Most of the examples shown in the course of this documentation assumes that the list of subsequent URLs that Scrawler will follow is somehow obtained from the page (e.g. by fetching all links to the same domain using SameDomainUrlListProvider) or calculated dynamicly (with ArgumentAdvancerUrlListProvider) ahead of time.

It may happen, though, that you already know which URLs exactly you need to visit and you only want to make Scrawler process the URLs from the list. For that scenario the perfect URL list provider to use would be the ArrayUrlListProvider.

It's a simple URL list provider that only requires a list of URLs to be passed into it. In this example we'll fetch them from a simple text file where every line is a single URL to process. However, you only need an an array of strings so getting it from the database, CSV file or even via some request to the remote service is completely possible and doesn't change anything from Scrawler's standpoint.

The sample *.txt file:

http://example.com/user/john
http://example.com/user/alice
http://example.com/user/bob
http://example.com/user/jane

/user/richard
/user/andrew

Scrawler configuration file:

<?php

declare(strict_types=1);

use App\UserEntity;
use Sobak\Scrawler\Block\ClientConfigurationProvider\ScrawlerUserAgentProvider;
use Sobak\Scrawler\Block\Matcher\CssSelectorHtmlMatcher;
use Sobak\Scrawler\Block\Matcher\CssSelectorListMatcher;
use Sobak\Scrawler\Block\ResultWriter\FilenameProvider\EntityPropertyFilenameProvider;
use Sobak\Scrawler\Block\ResultWriter\JsonFileResultWriter;
use Sobak\Scrawler\Block\UrlListProvider\ArrayUrlListProvider;
use Sobak\Scrawler\Configuration\Configuration;
use Sobak\Scrawler\Configuration\DefaultConfigurationProvider;
use Sobak\Scrawler\Configuration\ObjectConfiguration;

require 'vendor/autoload.php';

$users = file('users.txt'); // Assumed name of the text file

$baseUrl = array_shift($users);

$scrawler = new Configuration();
$scrawler = (new DefaultConfigurationProvider())->setDefaultConfiguration($scrawler);

$scrawler
    ->setOperationName('example.com user scrapper')
    ->setBaseUrl($baseUrl)
    ->addClientConfigurationProvider(new ScrawlerUserAgentProvider('Scrawler Test', 'http://sobak.pl'))
    ->addUrlListProvider(new ArrayUrlListProvider($users))
    ->addObjectDefinition('user', new CssSelectorListMatcher('.userinfo'), function (ObjectConfiguration $object) {
        $object
            ->addFieldDefinition('username', new CssSelectorHtmlMatcher('h1'))
            ->addFieldDefinition('location', new CssSelectorHtmlMatcher('span.from'))
            ->addFieldDefinition('bio', new CssSelectorHtmlMatcher('#about > div'))
            ->addEntityMapping(UserEntity::class)
            ->addResultWriter(UserEntity::class, new JsonFileResultWriter([
                'directory' => 'users/',
                'filename' => new EntityPropertyFilenameProvider([
                    'property' => 'username',
                ]),
            ]))
        ;
    })
;

return $scrawler;

Since Scrawler's config is an object returned from within a regular PHP file we can easily put our users fetching logic there. Please note that we use array_shift() function to do so. The reason is that Scrawler always require base URL to start with so we'll simply take first line of the file as the base and skip it for the URL provider itself.
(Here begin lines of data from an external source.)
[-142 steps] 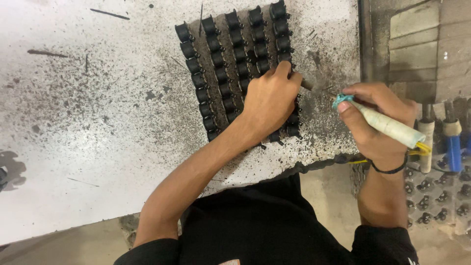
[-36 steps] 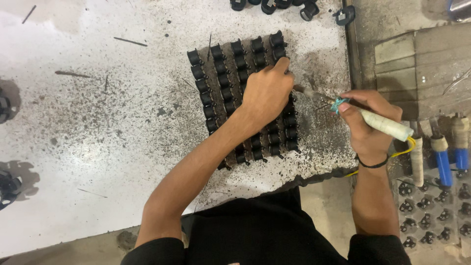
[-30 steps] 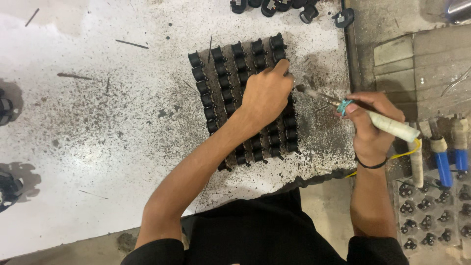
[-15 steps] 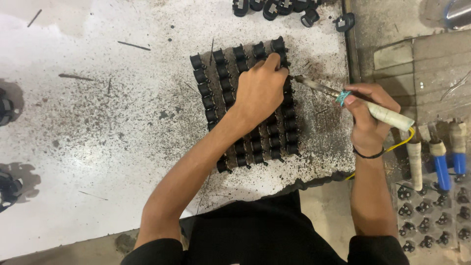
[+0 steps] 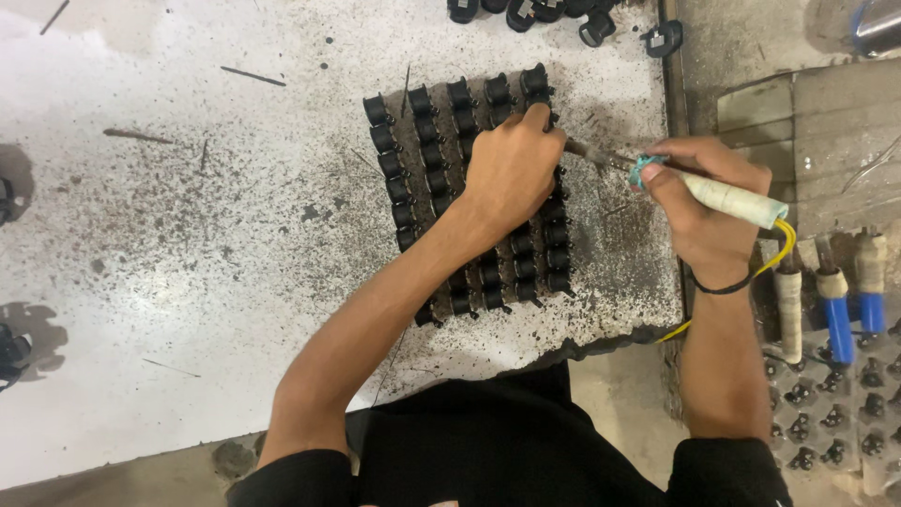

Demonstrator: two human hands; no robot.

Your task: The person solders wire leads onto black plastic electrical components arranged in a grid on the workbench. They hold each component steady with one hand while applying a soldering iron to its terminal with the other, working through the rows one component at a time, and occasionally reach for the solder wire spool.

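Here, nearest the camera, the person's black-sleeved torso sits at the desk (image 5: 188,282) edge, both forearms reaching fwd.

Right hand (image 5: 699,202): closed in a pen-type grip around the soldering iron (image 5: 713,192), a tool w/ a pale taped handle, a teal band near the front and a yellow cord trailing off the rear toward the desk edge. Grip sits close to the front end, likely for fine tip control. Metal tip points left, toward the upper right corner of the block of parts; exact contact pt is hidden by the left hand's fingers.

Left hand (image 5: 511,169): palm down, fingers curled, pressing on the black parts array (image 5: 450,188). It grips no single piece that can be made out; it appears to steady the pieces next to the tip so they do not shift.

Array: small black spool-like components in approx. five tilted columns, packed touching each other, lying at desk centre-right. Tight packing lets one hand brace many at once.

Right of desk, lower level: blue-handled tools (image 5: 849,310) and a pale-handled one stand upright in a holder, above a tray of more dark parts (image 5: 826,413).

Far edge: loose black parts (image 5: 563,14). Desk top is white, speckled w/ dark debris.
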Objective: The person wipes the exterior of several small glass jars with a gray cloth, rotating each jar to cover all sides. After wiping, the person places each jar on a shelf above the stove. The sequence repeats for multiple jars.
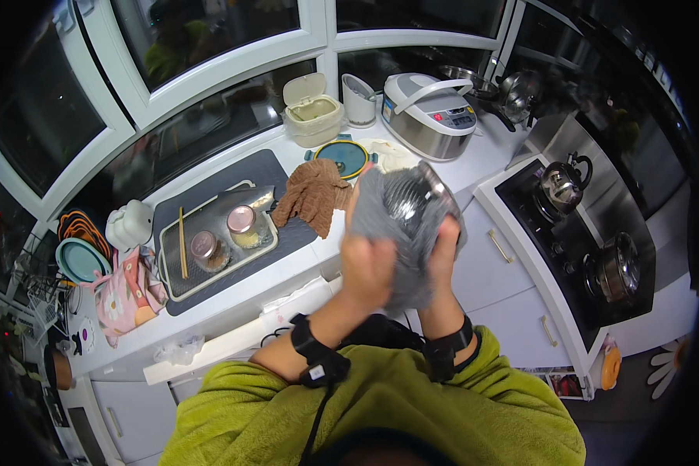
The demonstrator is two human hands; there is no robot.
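Note:
Both hands are raised over the counter's front edge around a shiny, ribbed vessel, blurred by motion. Whether it is glass or metal I cannot tell. A grey cloth wraps its lower part and sides. My left hand grips the cloth and vessel from the left. From the right, my right hand presses the cloth against it, thumb up. Just left of the vessel lies a crumpled brown towel. Behind it is a round dark-green lid with a yellow rim.
A rimmed tray on a dark mat holds two lidded jars and chopsticks. Behind stand a rice cooker and an open-lidded container. At right, a kettle and a pot sit on the gas hob.

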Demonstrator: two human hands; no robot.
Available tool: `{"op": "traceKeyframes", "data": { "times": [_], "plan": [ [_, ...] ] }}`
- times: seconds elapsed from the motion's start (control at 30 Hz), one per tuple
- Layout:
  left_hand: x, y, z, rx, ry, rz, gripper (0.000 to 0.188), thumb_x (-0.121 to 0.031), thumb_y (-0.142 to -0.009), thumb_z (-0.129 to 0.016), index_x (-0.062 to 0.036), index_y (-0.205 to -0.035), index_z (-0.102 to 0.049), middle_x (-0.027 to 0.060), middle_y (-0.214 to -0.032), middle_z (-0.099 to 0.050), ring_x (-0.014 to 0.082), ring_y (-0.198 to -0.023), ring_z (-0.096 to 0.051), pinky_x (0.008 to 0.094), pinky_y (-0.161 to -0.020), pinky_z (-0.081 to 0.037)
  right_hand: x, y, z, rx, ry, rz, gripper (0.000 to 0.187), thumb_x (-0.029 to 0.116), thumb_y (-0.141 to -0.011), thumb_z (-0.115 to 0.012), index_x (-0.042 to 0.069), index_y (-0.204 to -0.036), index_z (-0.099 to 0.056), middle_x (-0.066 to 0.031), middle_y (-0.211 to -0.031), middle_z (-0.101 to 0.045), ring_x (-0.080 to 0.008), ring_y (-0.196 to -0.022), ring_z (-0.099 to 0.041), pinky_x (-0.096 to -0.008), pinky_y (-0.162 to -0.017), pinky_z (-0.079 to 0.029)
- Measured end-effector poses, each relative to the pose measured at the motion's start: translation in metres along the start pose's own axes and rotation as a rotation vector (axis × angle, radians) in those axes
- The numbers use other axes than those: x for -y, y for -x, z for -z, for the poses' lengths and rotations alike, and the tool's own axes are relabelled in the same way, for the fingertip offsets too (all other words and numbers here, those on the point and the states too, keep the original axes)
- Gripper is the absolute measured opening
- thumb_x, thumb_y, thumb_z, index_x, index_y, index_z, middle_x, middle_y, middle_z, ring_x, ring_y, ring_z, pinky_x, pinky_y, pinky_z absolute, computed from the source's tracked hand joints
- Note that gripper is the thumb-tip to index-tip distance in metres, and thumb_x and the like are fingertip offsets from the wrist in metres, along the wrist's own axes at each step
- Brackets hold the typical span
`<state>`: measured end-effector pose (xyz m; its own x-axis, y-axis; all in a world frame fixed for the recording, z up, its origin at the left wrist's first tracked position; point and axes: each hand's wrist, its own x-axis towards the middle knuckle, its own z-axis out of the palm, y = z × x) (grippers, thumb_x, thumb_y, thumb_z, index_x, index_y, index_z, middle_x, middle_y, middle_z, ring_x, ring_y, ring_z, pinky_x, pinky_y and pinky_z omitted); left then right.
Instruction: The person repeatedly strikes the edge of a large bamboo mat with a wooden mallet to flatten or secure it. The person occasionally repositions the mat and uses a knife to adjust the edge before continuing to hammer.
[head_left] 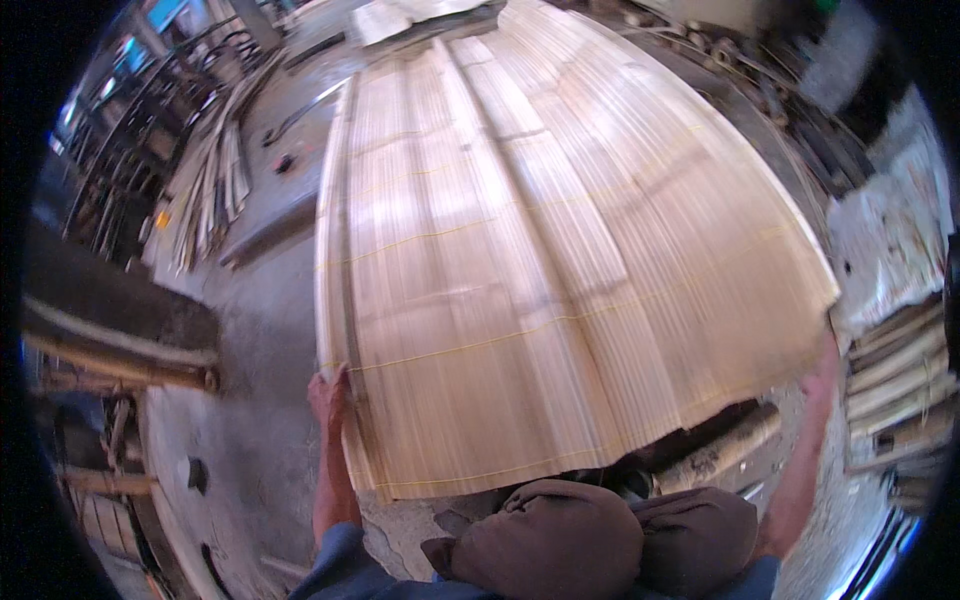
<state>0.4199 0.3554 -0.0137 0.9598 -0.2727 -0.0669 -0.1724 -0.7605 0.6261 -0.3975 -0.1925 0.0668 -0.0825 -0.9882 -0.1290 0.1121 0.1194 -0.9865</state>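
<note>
A wide mat of thin pale slats [450,320], which looks like split bamboo, stretches out in front of me, crossed by yellow threads. Lengthwise folds or ridges run along it. My left hand [329,395] is closed on its left edge near the close corner. At the right near corner, my right hand [820,372] grips the other edge; motion smears it and its fingers are partly hidden. Below the mat's near edge are brown cloth-covered knees [560,535].
Long strips [215,190] lie on the concrete floor [270,310] at the left. A dark beam [120,320] juts in nearby. On the right stand a white sack [885,240] and stacked pale pieces [900,375]. A log [720,450] shows under the mat.
</note>
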Motion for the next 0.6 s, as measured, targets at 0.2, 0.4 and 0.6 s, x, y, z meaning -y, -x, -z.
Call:
{"op": "traceKeyframes", "data": {
  "times": [0.2,0.4,0.6],
  "plan": [
    [-0.103,0.105,-0.106,0.045,0.056,-0.716,0.092,-0.038,-0.078,-0.084,-0.0028,-0.150,-0.038,0.0261,-0.150,-0.042,0.0432,-0.141,-0.037,0.0505,-0.119,-0.028,-0.115,0.073,-0.087,-0.068,0.851,0.138,0.068,0.026,-0.091,-0.066,0.004,-0.150,-0.041,-0.0181,-0.149,-0.049,-0.0305,-0.138,-0.046,-0.0408,-0.117,-0.033],
    [-0.216,0.318,-0.195,0.939,-0.324,-1.302,0.104,-0.036,-0.073,-0.085,-0.0085,-0.157,-0.030,0.0224,-0.164,-0.022,0.0434,-0.151,-0.019,0.0543,-0.123,-0.018,-0.071,0.057,-0.139,-0.250,-0.442,-0.388,0.062,0.045,-0.095,-0.063,0.007,-0.142,-0.050,-0.0139,-0.138,-0.059,-0.0320,-0.120,-0.060,-0.0528,-0.102,-0.049],
    [-0.199,0.284,-0.207,0.781,-0.313,-1.277,0.090,-0.006,-0.076,-0.071,-0.0119,-0.157,-0.032,0.0182,-0.164,-0.024,0.0376,-0.152,-0.023,0.0531,-0.123,-0.017,-0.036,0.092,-0.205,-0.203,-0.169,-0.154,0.049,0.038,-0.098,-0.064,0.000,-0.128,-0.061,-0.0165,-0.121,-0.067,-0.0299,-0.095,-0.067,-0.0423,-0.082,-0.058]
  ]
}}
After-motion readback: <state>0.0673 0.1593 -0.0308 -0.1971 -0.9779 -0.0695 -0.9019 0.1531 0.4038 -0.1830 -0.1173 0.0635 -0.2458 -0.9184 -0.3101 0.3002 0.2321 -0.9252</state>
URLs passed to the ArrayUrlListProvider can be relative a long as there's an absolute base URL they will be resolved against. We also don't need to worry about an empty line at the end of the textfile as the URL provider will simply ignore it.
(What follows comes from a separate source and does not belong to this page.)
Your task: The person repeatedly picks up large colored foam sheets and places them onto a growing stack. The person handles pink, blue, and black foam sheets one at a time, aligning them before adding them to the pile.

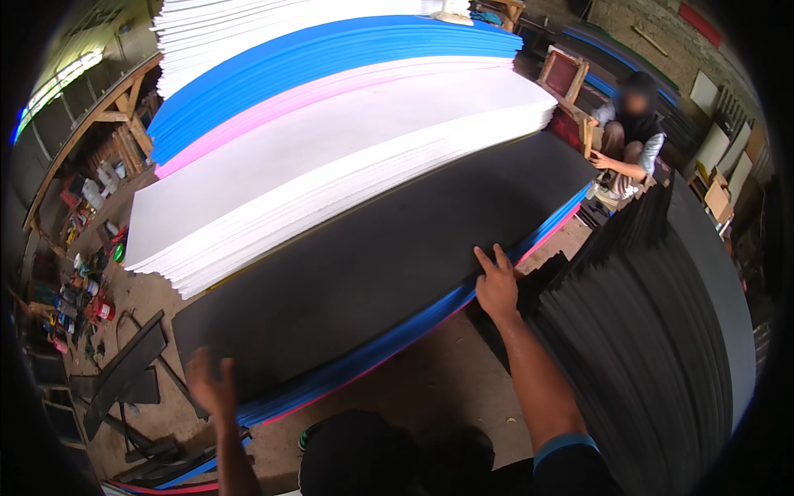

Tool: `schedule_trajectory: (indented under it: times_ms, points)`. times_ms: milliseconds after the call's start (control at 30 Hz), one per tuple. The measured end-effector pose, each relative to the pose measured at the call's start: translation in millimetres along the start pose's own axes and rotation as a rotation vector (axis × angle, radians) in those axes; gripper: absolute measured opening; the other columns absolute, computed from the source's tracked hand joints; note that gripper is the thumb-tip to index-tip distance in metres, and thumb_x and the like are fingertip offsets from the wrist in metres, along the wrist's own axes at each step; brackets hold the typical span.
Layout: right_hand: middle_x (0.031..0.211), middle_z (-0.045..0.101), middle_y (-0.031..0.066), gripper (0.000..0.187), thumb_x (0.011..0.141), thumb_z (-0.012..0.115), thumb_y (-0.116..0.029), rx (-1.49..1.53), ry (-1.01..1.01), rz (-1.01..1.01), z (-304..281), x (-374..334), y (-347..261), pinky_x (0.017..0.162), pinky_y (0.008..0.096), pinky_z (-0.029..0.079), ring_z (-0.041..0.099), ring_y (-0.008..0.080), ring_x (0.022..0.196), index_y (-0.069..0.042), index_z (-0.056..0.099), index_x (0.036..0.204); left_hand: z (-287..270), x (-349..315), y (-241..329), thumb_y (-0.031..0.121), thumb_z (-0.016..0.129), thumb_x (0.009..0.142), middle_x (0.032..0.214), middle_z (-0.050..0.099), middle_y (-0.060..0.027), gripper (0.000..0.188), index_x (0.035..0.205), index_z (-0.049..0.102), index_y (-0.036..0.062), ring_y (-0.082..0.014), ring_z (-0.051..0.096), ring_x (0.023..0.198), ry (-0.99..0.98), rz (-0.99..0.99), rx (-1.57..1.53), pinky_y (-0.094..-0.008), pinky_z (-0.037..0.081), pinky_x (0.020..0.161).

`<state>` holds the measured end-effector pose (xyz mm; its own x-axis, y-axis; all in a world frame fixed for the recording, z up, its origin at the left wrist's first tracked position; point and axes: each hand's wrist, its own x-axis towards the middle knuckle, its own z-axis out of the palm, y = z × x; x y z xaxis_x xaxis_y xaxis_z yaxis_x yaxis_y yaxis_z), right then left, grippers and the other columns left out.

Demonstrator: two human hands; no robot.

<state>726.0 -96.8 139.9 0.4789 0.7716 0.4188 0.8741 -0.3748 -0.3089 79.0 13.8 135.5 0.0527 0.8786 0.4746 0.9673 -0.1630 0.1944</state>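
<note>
A long black foam sheet (pixel 380 256) lies on top of a low stack, with blue sheets (pixel 372 339) and a thin pink layer showing along its near edge. My right hand (pixel 498 285) rests at that near edge, fingers stretched out and the fingertips on the black surface. At the stack's left end, my left hand (pixel 213 384) is at the near corner with its fingers apart. It looks slightly blurred, and whether it touches the sheet I cannot tell. Neither hand grips anything.
Behind the black sheet rise stacks of white (pixel 347 149), pink and blue sheets (pixel 331 54). A tall pile of black sheets (pixel 637 331) stands at the right. Another person (pixel 630 136) crouches at the far right. Black offcuts (pixel 124 380) and clutter lie on the left floor.
</note>
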Motion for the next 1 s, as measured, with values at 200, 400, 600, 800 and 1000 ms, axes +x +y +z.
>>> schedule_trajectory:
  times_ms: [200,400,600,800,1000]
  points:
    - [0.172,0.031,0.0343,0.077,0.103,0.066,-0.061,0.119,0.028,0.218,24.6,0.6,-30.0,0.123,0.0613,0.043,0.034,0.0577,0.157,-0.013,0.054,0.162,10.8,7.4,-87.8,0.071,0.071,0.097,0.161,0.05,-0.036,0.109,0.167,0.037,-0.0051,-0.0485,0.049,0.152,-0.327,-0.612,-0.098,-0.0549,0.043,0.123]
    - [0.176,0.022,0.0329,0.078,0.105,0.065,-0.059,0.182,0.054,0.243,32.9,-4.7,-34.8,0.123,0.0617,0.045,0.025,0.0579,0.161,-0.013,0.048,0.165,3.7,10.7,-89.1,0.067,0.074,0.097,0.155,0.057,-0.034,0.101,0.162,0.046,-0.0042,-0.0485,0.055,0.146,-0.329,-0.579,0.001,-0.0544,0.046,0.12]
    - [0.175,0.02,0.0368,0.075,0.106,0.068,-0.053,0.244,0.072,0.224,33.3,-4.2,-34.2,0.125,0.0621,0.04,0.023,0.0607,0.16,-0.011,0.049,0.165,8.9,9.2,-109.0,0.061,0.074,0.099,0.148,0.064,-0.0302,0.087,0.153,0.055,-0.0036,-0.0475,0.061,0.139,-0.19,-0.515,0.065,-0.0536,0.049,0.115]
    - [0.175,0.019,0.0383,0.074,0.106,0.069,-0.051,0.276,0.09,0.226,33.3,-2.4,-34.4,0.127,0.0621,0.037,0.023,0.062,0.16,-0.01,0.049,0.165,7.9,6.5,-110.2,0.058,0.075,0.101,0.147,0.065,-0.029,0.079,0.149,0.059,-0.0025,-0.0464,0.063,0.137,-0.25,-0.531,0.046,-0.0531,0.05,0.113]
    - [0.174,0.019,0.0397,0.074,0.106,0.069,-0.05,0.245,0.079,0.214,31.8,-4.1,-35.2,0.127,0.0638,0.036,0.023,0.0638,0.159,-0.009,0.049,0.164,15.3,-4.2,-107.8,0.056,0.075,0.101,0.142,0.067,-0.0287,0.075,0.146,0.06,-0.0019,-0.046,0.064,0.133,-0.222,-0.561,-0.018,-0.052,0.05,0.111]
Remaining part of the configuration describes an object we are looking for, specifying its fields and where to scrap them from. Every result will be mapped over the User entity and written into its own JSON file named after the username. Entity class for our case might look like so:

<?php

namespace App;

class User
{
    protected $bio;

    protected $location;

    protected $username;

    public function getBio()
    {
        return $this->bio;
    }

    public function setBio($bio)
    {
        $this->bio = $bio;
    }

    public function getLocation()
    {
        return $this->location;
    }

    public function setLocation($location)
    {
        $this->location = $location;
    }

    public function getUsername()
    {
        return $this->username;
    }

    public function setUsername($username)
    {
        $this->username = $username;
    }
}